*** Opening of Data shown ***

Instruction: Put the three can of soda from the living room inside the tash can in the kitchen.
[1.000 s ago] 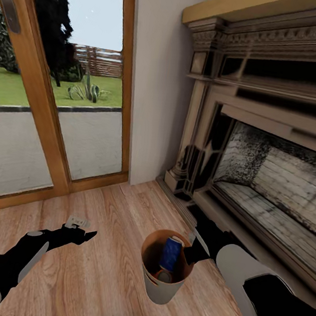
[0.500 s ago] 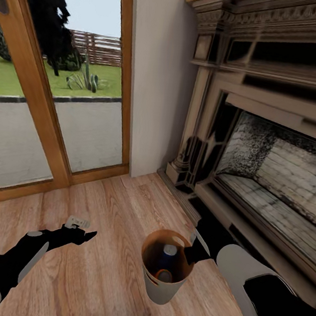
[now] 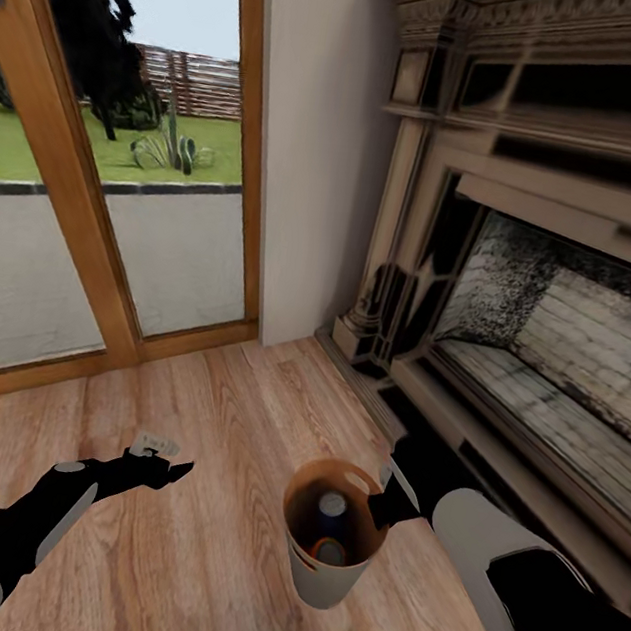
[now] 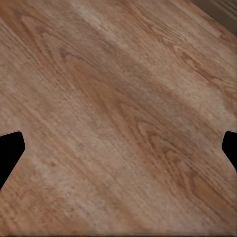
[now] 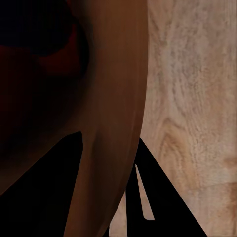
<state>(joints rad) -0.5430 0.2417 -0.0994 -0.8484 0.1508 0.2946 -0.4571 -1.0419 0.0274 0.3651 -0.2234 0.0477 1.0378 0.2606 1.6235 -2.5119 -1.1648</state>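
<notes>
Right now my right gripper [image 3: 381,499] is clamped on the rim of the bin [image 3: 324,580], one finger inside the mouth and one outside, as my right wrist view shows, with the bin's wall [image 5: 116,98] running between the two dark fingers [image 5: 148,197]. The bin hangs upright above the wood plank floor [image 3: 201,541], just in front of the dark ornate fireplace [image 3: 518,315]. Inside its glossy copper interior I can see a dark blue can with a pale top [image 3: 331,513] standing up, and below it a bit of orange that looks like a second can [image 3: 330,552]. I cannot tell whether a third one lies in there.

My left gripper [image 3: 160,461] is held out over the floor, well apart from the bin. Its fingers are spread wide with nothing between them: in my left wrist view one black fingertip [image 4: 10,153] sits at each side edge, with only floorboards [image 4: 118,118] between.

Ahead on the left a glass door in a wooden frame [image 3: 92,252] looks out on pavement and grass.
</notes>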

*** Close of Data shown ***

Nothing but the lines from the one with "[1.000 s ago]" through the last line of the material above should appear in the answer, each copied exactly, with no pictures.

# Exercise answer
[1.000 s ago] 
[0.500 s ago] 
[now] 
[now] 
[now] 
<state>(joints rad) -0.5430 0.2417 -0.0994 -0.8484 0.1508 0.2946 -0.4571 -1.0419 0.0274 0.3651 -0.2234 0.0477 1.0378 0.2606 1.6235 -2.5119 -1.1648</state>
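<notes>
Right now my right gripper [image 3: 381,499] is clamped on the rim of the bin [image 3: 324,580], one finger inside the mouth and one outside, as my right wrist view shows, with the bin's wall [image 5: 116,98] running between the two dark fingers [image 5: 148,197]. The bin hangs upright above the wood plank floor [image 3: 201,541], just in front of the dark ornate fireplace [image 3: 518,315]. Inside its glossy copper interior I can see a dark blue can with a pale top [image 3: 331,513] standing up, and below it a bit of orange that looks like a second can [image 3: 330,552]. I cannot tell whether a third one lies in there.

My left gripper [image 3: 160,461] is held out over the floor, well apart from the bin. Its fingers are spread wide with nothing between them: in my left wrist view one black fingertip [image 4: 10,153] sits at each side edge, with only floorboards [image 4: 118,118] between.

Ahead on the left a glass door in a wooden frame [image 3: 92,252] looks out on pavement and grass.
</notes>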

Nothing else belongs to this answer.